• WHAT THE EXERCISE ASKS
Find the line with "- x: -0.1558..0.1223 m" in the records below. Copy it and every line after it, up to and including the line with "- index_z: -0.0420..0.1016".

• WORKING DATA
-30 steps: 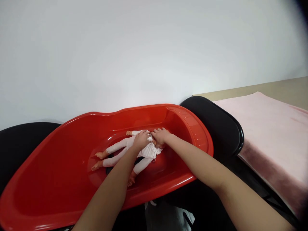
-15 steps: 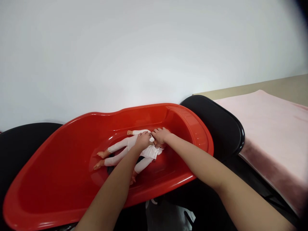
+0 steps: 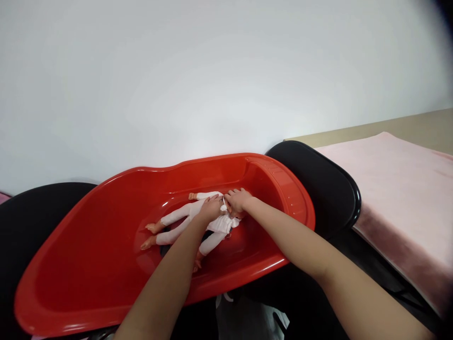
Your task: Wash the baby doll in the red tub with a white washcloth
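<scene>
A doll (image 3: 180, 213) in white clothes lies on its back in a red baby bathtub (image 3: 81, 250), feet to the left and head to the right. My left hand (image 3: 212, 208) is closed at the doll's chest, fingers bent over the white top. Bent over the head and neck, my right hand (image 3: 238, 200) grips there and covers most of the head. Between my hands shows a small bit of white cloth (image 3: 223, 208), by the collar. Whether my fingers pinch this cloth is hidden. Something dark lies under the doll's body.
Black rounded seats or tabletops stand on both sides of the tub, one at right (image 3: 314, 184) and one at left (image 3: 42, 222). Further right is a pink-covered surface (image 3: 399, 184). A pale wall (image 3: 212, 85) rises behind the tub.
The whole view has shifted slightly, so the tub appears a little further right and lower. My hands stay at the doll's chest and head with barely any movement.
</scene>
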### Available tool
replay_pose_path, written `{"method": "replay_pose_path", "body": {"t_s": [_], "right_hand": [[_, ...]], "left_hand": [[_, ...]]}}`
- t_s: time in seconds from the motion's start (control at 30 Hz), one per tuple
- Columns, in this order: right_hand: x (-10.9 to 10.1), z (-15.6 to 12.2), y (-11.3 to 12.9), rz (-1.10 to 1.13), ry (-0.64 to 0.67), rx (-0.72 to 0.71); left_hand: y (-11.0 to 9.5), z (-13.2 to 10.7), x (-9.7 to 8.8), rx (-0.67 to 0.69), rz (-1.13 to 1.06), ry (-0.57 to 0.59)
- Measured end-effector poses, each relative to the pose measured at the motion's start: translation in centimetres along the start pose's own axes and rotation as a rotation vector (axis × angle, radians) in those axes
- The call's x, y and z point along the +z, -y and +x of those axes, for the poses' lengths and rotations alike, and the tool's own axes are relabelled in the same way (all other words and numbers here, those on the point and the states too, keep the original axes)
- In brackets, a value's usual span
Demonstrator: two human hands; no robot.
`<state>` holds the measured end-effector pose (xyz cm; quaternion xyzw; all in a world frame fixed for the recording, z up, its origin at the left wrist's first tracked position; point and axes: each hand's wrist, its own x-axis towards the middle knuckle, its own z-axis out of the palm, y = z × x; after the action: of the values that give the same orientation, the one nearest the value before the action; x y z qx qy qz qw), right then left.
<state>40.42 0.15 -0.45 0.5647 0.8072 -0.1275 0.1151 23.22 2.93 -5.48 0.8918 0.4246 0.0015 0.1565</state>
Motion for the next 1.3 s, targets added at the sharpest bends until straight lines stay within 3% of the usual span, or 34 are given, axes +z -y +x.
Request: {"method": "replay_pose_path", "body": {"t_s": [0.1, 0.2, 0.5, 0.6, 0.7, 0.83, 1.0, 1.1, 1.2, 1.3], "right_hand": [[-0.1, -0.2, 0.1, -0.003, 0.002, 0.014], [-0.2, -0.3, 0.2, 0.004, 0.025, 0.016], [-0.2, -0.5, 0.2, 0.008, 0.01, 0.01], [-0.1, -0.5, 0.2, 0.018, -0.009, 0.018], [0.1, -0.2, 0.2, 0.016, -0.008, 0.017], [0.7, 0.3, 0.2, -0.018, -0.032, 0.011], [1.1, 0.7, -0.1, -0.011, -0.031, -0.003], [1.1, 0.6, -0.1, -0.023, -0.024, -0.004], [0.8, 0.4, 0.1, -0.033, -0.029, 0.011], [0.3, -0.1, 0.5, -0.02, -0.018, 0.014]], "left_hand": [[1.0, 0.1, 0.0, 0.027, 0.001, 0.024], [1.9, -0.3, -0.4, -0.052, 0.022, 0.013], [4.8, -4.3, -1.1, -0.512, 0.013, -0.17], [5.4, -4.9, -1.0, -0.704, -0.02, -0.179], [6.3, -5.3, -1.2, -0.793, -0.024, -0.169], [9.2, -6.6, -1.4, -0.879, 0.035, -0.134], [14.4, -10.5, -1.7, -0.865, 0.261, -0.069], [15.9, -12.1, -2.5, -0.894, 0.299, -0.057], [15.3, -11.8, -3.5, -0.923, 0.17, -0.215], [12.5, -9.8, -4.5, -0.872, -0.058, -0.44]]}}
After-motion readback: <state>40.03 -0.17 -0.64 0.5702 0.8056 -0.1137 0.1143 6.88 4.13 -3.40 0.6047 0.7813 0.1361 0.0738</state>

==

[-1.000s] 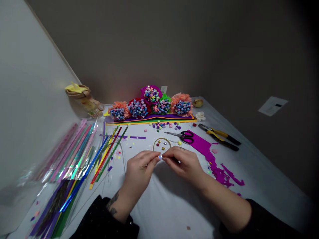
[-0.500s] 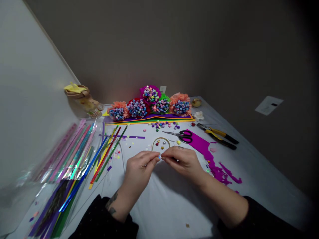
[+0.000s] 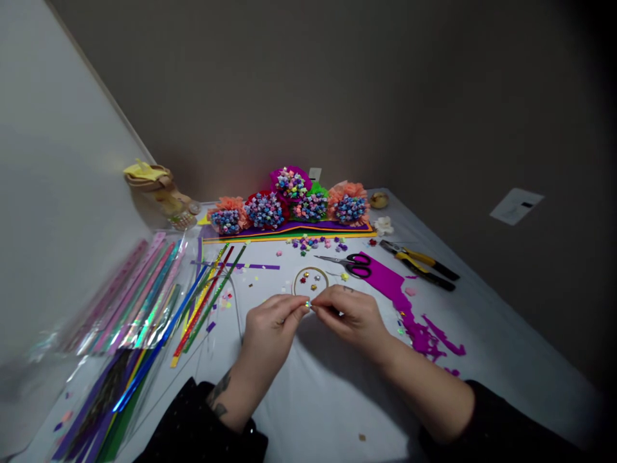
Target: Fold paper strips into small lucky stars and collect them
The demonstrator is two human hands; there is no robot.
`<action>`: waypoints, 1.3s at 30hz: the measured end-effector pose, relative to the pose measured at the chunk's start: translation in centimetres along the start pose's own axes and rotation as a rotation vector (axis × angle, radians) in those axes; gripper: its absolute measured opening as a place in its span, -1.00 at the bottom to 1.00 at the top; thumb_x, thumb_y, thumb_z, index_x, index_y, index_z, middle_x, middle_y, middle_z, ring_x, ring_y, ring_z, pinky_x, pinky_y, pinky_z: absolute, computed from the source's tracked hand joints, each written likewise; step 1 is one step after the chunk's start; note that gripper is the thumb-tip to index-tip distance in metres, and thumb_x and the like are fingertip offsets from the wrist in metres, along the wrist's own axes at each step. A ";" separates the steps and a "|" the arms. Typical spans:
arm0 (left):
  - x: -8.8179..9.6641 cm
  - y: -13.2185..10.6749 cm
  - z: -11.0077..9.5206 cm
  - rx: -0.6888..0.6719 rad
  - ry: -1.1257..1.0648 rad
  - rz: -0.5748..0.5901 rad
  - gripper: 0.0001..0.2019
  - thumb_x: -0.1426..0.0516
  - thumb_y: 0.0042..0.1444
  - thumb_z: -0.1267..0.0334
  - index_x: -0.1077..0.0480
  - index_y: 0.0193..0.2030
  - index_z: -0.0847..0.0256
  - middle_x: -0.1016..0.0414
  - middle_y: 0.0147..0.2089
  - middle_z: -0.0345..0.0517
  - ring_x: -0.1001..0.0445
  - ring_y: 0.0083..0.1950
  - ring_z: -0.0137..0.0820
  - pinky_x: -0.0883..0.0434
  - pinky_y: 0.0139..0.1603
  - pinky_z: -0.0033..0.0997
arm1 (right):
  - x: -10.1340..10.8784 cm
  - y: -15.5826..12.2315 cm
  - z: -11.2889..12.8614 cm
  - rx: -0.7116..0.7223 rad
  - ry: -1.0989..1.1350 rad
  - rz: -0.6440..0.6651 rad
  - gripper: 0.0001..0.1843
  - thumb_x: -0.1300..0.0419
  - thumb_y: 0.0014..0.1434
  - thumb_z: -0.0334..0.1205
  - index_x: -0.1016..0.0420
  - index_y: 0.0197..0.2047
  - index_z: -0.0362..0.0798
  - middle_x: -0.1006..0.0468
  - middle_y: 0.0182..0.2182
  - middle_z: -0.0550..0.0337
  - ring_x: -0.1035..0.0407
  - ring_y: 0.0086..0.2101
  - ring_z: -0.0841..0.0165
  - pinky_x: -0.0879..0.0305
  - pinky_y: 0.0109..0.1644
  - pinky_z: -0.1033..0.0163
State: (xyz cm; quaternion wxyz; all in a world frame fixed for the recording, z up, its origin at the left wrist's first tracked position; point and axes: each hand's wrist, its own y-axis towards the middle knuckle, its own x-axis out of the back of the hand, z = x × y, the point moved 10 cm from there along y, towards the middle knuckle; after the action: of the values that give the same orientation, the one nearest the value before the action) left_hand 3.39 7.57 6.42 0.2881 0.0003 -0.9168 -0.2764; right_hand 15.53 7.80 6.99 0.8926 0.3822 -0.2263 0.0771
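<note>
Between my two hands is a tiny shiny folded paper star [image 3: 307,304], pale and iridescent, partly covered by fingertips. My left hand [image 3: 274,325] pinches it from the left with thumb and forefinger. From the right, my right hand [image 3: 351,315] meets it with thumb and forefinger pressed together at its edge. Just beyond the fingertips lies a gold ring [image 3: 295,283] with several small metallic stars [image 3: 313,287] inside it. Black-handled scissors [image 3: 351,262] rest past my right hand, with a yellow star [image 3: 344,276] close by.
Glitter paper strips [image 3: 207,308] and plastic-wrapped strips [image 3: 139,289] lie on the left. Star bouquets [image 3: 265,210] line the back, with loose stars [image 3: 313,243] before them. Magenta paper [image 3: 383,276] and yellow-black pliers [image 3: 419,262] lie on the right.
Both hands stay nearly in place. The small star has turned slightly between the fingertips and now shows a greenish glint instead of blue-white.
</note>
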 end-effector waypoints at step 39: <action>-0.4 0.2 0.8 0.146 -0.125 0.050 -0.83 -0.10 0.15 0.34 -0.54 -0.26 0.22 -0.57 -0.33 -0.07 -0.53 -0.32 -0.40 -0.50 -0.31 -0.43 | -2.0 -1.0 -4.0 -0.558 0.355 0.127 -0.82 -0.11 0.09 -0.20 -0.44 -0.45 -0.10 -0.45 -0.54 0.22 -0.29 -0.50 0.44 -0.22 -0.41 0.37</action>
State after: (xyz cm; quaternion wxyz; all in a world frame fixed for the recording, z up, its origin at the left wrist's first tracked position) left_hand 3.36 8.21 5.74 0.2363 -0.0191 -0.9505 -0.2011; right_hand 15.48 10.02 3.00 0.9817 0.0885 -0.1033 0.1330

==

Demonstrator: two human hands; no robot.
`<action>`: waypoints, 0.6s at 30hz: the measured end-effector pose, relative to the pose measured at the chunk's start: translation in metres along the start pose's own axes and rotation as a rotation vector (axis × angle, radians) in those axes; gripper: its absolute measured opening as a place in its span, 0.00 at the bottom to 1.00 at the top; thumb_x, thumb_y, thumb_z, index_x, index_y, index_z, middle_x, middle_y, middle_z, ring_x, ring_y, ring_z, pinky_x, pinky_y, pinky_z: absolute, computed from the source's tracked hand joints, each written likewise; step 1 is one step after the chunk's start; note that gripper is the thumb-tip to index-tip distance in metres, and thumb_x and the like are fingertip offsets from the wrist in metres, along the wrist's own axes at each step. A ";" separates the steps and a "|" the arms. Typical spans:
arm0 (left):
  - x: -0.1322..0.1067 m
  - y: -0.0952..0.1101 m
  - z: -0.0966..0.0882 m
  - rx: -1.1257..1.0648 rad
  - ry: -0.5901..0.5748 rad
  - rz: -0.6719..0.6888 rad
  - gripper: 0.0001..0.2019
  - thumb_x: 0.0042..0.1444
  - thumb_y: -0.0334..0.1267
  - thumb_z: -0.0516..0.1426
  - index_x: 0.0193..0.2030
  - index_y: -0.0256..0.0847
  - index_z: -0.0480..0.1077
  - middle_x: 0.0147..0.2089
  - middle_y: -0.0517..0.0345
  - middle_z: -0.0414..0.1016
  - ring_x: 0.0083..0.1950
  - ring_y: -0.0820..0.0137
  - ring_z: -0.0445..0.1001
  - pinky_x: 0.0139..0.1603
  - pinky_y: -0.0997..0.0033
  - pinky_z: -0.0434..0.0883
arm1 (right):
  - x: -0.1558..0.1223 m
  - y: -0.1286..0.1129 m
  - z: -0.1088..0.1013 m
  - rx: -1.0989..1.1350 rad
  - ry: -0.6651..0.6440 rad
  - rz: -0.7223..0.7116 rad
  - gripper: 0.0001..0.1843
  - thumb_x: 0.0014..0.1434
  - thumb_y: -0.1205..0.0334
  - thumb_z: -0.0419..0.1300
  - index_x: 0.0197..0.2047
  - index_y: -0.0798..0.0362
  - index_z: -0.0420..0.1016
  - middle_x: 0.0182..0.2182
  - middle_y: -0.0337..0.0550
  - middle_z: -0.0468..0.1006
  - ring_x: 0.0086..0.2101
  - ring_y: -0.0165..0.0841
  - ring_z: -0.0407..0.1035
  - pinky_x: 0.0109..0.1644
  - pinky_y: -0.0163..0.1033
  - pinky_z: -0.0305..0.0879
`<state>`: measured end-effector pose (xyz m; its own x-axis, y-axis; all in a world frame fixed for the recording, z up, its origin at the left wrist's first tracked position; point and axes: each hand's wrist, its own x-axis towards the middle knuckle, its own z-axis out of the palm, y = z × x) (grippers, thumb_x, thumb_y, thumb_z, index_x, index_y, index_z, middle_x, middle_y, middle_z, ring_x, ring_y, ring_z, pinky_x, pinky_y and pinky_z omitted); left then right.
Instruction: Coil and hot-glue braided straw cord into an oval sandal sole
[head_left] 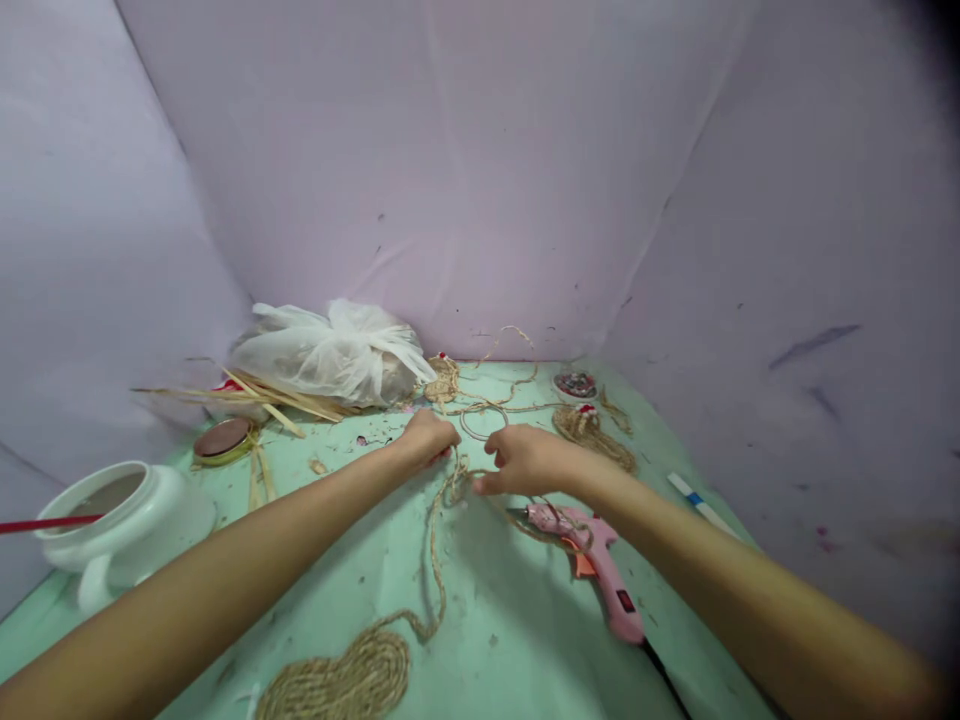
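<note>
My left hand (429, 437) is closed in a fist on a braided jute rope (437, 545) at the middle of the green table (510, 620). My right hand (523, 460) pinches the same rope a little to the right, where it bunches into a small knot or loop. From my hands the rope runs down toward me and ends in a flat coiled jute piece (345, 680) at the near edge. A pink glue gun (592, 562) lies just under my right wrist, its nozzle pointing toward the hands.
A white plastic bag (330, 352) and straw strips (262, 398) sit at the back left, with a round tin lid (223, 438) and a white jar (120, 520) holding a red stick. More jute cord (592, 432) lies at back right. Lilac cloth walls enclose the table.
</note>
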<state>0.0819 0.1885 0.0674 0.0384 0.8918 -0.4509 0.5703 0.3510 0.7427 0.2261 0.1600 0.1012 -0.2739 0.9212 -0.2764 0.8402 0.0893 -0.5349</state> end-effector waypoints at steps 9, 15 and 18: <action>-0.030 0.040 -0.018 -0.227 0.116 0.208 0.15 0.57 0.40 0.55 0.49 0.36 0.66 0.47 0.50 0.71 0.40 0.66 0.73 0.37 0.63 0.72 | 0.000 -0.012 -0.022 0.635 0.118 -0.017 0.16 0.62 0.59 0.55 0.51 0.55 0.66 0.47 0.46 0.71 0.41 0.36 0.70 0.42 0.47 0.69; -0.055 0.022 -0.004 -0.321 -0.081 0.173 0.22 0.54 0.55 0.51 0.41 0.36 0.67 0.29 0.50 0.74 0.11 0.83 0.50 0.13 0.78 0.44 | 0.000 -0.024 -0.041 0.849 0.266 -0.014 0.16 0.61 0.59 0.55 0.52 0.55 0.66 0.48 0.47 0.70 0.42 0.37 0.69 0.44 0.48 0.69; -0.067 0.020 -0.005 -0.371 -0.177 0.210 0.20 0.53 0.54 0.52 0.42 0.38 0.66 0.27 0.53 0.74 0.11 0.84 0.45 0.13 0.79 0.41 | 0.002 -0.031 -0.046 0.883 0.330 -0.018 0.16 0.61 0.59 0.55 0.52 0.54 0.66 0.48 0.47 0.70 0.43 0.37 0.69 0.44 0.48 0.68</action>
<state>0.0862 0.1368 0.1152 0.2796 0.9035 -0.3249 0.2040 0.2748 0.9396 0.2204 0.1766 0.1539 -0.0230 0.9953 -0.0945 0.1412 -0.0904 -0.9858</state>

• TASK ANSWER
  - x: -0.1558..0.1223 m
  - y: -0.1286..0.1129 m
  - z: -0.1088..0.1013 m
  - rx: -1.0989..1.1350 rad
  - ry: -0.6651..0.6440 rad
  - rz: -0.7223..0.7116 rad
  - gripper: 0.0001..0.1843
  - thumb_x: 0.0014..0.1434
  - thumb_y: -0.1205..0.0334
  - thumb_z: -0.0419..0.1300
  - index_x: 0.0197..0.2047
  - index_y: -0.0798..0.0362
  - index_z: -0.0420..0.1016

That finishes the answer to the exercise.